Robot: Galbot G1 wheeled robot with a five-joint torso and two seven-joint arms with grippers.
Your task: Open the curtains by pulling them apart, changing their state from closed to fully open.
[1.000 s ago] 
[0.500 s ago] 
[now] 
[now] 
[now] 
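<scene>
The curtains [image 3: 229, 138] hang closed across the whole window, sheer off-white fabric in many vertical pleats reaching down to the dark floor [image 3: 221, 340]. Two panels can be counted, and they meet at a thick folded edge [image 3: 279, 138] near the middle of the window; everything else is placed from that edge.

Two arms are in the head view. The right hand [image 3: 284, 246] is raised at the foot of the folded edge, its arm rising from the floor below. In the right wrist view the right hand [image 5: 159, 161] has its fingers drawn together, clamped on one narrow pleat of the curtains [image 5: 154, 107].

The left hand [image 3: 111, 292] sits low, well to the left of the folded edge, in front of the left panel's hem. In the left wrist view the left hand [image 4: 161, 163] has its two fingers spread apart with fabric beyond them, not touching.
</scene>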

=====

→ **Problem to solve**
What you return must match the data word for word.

→ **Reply to the exercise**
Robot: Galbot G1 wheeled robot with a five-joint torso and two seven-joint arms with grippers.
Your task: Open the curtains by pulling them apart, changing their state from closed to fully open.
[1.000 s ago] 
[0.500 s ago] 
[now] 
[now] 
[now] 
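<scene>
The curtains [image 3: 229, 138] hang closed across the whole window, sheer off-white fabric in many vertical pleats reaching down to the dark floor [image 3: 221, 340]. Two panels can be counted, and they meet at a thick folded edge [image 3: 279, 138] near the middle of the window; everything else is placed from that edge.

Two arms are in the head view. The right hand [image 3: 284, 246] is raised at the foot of the folded edge, its arm rising from the floor below. In the right wrist view the right hand [image 5: 159, 161] has its fingers drawn together, clamped on one narrow pleat of the curtains [image 5: 154, 107].

The left hand [image 3: 111, 292] sits low, well to the left of the folded edge, in front of the left panel's hem. In the left wrist view the left hand [image 4: 161, 163] has its two fingers spread apart with fabric beyond them, not touching.
</scene>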

That completes the exercise.